• WHAT YOU ARE ASKED TO DO
So that nothing is lost, write out all the lines below exactly.

• STORED DATA
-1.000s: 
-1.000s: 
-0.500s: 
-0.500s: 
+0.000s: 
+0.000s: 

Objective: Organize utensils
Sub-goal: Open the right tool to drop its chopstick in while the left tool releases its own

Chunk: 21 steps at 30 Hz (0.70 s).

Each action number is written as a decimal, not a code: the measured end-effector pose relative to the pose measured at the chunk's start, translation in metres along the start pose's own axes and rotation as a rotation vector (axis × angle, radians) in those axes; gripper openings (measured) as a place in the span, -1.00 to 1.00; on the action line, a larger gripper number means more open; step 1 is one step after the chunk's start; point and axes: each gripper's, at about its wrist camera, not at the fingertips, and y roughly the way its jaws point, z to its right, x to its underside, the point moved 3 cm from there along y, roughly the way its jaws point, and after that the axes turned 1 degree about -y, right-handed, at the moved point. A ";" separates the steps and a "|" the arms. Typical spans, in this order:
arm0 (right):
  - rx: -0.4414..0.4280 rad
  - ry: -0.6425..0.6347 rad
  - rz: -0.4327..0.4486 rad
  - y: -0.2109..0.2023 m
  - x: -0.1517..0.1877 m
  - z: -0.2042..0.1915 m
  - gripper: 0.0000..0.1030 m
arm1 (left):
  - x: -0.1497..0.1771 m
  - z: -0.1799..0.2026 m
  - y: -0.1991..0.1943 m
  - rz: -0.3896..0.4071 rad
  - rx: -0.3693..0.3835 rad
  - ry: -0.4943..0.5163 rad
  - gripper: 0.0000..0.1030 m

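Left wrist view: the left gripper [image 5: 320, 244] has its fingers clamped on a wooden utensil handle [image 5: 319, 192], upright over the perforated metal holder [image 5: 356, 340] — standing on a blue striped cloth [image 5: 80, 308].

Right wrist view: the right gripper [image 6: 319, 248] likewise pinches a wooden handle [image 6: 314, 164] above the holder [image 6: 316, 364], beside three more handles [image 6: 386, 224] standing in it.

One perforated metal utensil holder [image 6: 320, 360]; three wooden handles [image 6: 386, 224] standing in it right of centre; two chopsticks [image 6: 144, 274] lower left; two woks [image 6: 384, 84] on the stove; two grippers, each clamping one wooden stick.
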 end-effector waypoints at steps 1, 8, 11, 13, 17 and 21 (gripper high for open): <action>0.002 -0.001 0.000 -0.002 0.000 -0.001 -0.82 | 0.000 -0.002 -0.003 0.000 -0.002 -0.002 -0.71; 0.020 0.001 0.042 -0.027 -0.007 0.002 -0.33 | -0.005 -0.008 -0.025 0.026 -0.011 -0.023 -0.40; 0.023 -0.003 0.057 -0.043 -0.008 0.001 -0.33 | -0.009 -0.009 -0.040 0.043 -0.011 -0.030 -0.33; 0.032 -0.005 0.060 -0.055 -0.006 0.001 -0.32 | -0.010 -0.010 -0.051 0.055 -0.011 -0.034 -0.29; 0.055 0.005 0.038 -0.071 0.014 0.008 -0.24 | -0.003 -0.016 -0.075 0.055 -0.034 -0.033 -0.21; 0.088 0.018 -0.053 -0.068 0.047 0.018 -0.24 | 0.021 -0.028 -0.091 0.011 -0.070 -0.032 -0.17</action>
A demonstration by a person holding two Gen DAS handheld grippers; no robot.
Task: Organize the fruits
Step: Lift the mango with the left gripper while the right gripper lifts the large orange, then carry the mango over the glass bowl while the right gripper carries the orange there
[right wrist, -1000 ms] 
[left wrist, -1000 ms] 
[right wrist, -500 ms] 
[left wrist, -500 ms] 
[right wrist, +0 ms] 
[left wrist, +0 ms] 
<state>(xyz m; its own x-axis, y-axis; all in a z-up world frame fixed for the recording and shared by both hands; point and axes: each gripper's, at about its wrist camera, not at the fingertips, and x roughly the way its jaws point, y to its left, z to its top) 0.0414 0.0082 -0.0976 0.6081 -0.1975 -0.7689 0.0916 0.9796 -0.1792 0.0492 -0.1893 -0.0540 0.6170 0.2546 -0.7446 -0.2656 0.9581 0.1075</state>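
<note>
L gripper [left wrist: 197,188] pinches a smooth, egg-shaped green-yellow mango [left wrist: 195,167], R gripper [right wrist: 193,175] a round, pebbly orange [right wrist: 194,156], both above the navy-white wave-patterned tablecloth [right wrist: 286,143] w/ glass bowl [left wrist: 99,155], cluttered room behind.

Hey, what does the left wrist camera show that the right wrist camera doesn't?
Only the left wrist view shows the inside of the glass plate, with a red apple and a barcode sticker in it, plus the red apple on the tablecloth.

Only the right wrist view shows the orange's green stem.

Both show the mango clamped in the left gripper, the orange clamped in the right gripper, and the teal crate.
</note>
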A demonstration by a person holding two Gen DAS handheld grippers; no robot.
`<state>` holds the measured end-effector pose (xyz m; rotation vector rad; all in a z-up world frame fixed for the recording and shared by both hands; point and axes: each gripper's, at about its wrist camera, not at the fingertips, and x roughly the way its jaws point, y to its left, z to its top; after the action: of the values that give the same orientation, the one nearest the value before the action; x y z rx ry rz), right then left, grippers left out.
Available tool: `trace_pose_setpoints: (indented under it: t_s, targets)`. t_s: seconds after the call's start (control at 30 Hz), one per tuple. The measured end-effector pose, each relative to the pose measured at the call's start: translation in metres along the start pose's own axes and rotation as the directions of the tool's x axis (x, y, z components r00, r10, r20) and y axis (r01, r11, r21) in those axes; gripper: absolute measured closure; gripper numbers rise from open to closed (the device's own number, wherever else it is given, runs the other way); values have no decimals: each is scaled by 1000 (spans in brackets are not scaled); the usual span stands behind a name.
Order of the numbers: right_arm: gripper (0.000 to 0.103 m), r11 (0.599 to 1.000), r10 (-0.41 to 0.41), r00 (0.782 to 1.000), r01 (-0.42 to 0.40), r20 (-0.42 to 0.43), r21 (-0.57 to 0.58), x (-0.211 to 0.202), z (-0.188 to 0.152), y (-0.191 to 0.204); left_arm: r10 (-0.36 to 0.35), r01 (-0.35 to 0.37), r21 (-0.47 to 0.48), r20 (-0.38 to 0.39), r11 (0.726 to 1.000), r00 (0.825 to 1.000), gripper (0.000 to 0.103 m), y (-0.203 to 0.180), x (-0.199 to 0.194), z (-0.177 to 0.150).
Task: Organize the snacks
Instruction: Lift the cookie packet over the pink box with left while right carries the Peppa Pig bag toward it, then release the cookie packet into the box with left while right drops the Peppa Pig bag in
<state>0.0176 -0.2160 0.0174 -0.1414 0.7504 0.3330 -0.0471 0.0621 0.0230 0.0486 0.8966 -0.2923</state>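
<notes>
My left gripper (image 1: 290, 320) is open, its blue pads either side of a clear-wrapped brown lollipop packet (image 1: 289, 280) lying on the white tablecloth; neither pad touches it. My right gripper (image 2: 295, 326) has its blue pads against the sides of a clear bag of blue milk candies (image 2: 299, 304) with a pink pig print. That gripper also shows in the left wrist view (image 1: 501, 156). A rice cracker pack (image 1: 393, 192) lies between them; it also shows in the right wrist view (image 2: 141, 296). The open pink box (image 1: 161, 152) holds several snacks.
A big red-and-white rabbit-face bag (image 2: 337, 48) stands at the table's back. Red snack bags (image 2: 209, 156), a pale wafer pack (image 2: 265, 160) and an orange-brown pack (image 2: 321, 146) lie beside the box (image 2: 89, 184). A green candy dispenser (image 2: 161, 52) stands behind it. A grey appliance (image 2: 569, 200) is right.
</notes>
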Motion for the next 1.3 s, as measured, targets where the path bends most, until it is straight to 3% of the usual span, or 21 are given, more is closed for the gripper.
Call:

• EXERCISE SOLUTION
-1.000s: 
-1.000s: 
-0.500s: 
-0.500s: 
+0.000s: 
+0.000s: 

Objective: Organize utensils
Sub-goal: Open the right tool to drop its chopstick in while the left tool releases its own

Chunk: 21 steps at 30 Hz (0.70 s).

Each action number is written as a decimal, not a code: the measured end-effector pose relative to the pose measured at the chunk's start, translation in metres along the start pose's own axes and rotation as a rotation vector (axis × angle, radians) in those axes; gripper openings (measured) as a place in the span, -1.00 to 1.00; on the action line, a larger gripper number means more open; step 1 is one step after the chunk's start; point and axes: each gripper's, at about its wrist camera, not at the fingertips, and y roughly the way its jaws point, z to its right, x to its underside, the point moved 3 cm from there along y, roughly the way its jaws point, and after that the axes turned 1 degree about -y, right-handed, at the moved point. A ";" separates the steps and a "|" the arms. Typical spans, in this order:
arm0 (right):
  - rx: -0.4414..0.4280 rad
  - ry: -0.6425..0.6347 rad
  - rz: -0.4327..0.4486 rad
  - y: -0.2109..0.2023 m
  - x: -0.1517..0.1877 m
  - z: -0.2042..0.1915 m
  - gripper: 0.0000..0.1030 m
arm1 (left):
  - x: -0.1497..0.1771 m
  - z: -0.1799..0.2026 m
  - y: -0.1991..0.1943 m
  - rz: -0.3896..0.4071 rad
  - rx: -0.3693..0.3835 rad
  - ry: -0.4943..0.5163 rad
  - gripper: 0.0000..0.1030 m

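Left wrist view: the left gripper [image 5: 320, 244] has its fingers clamped on a wooden utensil handle [image 5: 319, 192], upright over the perforated metal holder [image 5: 356, 340] — standing on a blue striped cloth [image 5: 80, 308].

Right wrist view: the right gripper [image 6: 319, 248] likewise pinches a wooden handle [image 6: 314, 164] above the holder [image 6: 316, 364], beside three more handles [image 6: 386, 224] standing in it.

One perforated metal utensil holder [image 6: 320, 360]; three wooden handles [image 6: 386, 224] standing in it right of centre; two chopsticks [image 6: 144, 274] lower left; two woks [image 6: 384, 84] on the stove; two grippers, each clamping one wooden stick.
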 end-effector waypoints at steps 1, 8, 11, 13, 17 and 21 (gripper high for open): <action>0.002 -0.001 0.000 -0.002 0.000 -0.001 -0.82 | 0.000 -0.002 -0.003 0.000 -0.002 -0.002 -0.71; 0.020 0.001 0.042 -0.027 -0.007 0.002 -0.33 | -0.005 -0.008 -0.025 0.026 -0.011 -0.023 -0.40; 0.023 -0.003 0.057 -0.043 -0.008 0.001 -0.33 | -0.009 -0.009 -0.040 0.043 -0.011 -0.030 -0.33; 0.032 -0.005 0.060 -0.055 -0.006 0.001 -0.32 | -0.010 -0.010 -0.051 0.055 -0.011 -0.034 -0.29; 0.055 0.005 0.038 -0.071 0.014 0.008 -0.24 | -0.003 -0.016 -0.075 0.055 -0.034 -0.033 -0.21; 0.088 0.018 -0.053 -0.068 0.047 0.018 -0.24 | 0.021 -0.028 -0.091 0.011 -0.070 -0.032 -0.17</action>
A demonstration by a person holding two Gen DAS handheld grippers; no robot.
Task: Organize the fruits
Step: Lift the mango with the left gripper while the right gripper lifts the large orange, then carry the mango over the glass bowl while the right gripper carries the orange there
[right wrist, -1000 ms] 
[left wrist, -1000 ms] 
[right wrist, -500 ms] 
[left wrist, -500 ms] 
[right wrist, +0 ms] 
[left wrist, +0 ms] 
<state>(xyz m; its own x-axis, y-axis; all in a z-up world frame fixed for the recording and shared by both hands; point and axes: each gripper's, at about its wrist camera, not at the fingertips, and x roughly the way its jaws point, y to its left, z to its top) 0.0414 0.0082 -0.0976 0.6081 -0.1975 -0.7689 0.0916 0.9796 -0.1792 0.0492 -0.1893 -0.0540 0.6170 0.2546 -0.7446 -0.2656 0.9581 0.1075</state>
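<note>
L gripper [left wrist: 197,188] pinches a smooth, egg-shaped green-yellow mango [left wrist: 195,167], R gripper [right wrist: 193,175] a round, pebbly orange [right wrist: 194,156], both above the navy-white wave-patterned tablecloth [right wrist: 286,143] w/ glass bowl [left wrist: 99,155], cluttered room behind.

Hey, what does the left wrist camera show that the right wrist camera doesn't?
Only the left wrist view shows the inside of the glass plate, with a red apple and a barcode sticker in it, plus the red apple on the tablecloth.

Only the right wrist view shows the orange's green stem.

Both show the mango clamped in the left gripper, the orange clamped in the right gripper, and the teal crate.
</note>
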A demonstration by a person holding two Gen DAS handheld grippers; no robot.
`<state>` holds the measured end-effector pose (xyz m; rotation vector rad; all in a z-up world frame fixed for the recording and shared by both hands; point and axes: each gripper's, at about its wrist camera, not at the fingertips, and x roughly the way its jaws point, y to its left, z to its top; after the action: of the values that give the same orientation, the one nearest the value before the action; x y z rx ry rz), right then left, grippers left out.
Available tool: `trace_pose_setpoints: (indented under it: t_s, targets)`. t_s: seconds after the call's start (control at 30 Hz), one per tuple. The measured end-effector pose, each relative to the pose measured at the call's start: translation in metres along the start pose's own axes and rotation as the directions of the tool's x axis (x, y, z components r00, r10, r20) and y axis (r01, r11, r21) in those axes; gripper: absolute measured closure; gripper numbers rise from open to closed (the device's own number, wherever else it is given, runs the other way); values have no decimals: each is scaled by 1000 (spans in brackets are not scaled); the usual span stands behind a name.
Order of the numbers: right_arm: gripper (0.000 to 0.103 m), r11 (0.599 to 1.000), r10 (-0.41 to 0.41), r00 (0.782 to 1.000), r01 (-0.42 to 0.40), r20 (-0.42 to 0.43), r21 (-0.57 to 0.58), x (-0.211 to 0.202), z (-0.188 to 0.152), y (-0.191 to 0.204); left_arm: r10 (-0.36 to 0.35), r01 (-0.35 to 0.37), r21 (-0.47 to 0.48), r20 (-0.38 to 0.39), r11 (0.726 to 1.000), r00 (0.825 to 1.000), gripper (0.000 to 0.103 m), y (-0.203 to 0.180), x (-0.199 to 0.194), z (-0.177 to 0.150).
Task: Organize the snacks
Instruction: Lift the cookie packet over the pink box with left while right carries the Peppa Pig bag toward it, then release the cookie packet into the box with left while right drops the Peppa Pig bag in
<state>0.0176 -0.2160 0.0174 -0.1414 0.7504 0.3330 -0.0471 0.0621 0.0230 0.0486 0.8966 -0.2923</state>
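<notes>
My left gripper (image 1: 290, 320) is open, its blue pads either side of a clear-wrapped brown lollipop packet (image 1: 289, 280) lying on the white tablecloth; neither pad touches it. My right gripper (image 2: 295, 326) has its blue pads against the sides of a clear bag of blue milk candies (image 2: 299, 304) with a pink pig print. That gripper also shows in the left wrist view (image 1: 501, 156). A rice cracker pack (image 1: 393, 192) lies between them; it also shows in the right wrist view (image 2: 141, 296). The open pink box (image 1: 161, 152) holds several snacks.
A big red-and-white rabbit-face bag (image 2: 337, 48) stands at the table's back. Red snack bags (image 2: 209, 156), a pale wafer pack (image 2: 265, 160) and an orange-brown pack (image 2: 321, 146) lie beside the box (image 2: 89, 184). A green candy dispenser (image 2: 161, 52) stands behind it. A grey appliance (image 2: 569, 200) is right.
</notes>
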Motion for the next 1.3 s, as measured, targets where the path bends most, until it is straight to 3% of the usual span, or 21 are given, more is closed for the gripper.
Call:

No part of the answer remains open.